TASK TO COMPLETE: Search the data below for the string "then". Extract every line that contains it.

*** Opening INFORMATION SUPPLIED ***

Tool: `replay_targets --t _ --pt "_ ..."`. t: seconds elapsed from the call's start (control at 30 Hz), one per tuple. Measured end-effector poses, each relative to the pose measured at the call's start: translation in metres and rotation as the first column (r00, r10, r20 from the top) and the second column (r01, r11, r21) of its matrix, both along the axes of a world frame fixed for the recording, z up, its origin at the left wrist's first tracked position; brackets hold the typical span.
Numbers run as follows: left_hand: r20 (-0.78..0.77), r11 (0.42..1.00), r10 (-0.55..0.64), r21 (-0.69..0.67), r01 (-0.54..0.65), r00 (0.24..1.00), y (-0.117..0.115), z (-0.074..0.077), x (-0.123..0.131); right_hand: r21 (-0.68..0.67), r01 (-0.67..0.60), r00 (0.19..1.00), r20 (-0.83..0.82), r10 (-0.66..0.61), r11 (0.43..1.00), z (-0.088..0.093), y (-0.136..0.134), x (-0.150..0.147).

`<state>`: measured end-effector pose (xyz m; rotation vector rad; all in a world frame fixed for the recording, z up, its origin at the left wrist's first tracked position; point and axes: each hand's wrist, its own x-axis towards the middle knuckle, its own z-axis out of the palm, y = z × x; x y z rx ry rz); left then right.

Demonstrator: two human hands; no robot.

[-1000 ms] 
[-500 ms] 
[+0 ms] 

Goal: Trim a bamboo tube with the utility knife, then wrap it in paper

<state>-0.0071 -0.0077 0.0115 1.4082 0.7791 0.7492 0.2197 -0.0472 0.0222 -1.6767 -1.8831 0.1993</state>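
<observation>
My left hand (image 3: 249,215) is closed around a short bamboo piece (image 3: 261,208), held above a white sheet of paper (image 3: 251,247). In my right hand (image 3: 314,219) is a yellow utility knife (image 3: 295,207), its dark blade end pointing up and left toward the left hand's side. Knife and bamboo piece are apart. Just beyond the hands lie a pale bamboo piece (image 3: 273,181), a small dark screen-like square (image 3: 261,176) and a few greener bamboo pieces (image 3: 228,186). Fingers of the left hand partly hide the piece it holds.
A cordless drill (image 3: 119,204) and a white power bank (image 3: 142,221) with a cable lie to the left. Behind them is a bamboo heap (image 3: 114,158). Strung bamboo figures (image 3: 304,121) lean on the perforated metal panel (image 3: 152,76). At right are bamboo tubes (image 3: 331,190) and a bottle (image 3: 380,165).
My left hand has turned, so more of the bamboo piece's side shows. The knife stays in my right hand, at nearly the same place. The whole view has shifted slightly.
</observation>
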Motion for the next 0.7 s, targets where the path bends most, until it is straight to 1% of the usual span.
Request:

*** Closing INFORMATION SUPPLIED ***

SOLUTION TO THE PROBLEM:
`<state>`: measured end-effector pose (xyz m; rotation vector rad; all in a world frame fixed for the recording, z up, its origin at the left wrist's first tracked position; point and axes: each hand's wrist, its own x-axis towards the middle knuckle, its own z-axis out of the palm, y = z × x; x y z rx ry rz); left then right.
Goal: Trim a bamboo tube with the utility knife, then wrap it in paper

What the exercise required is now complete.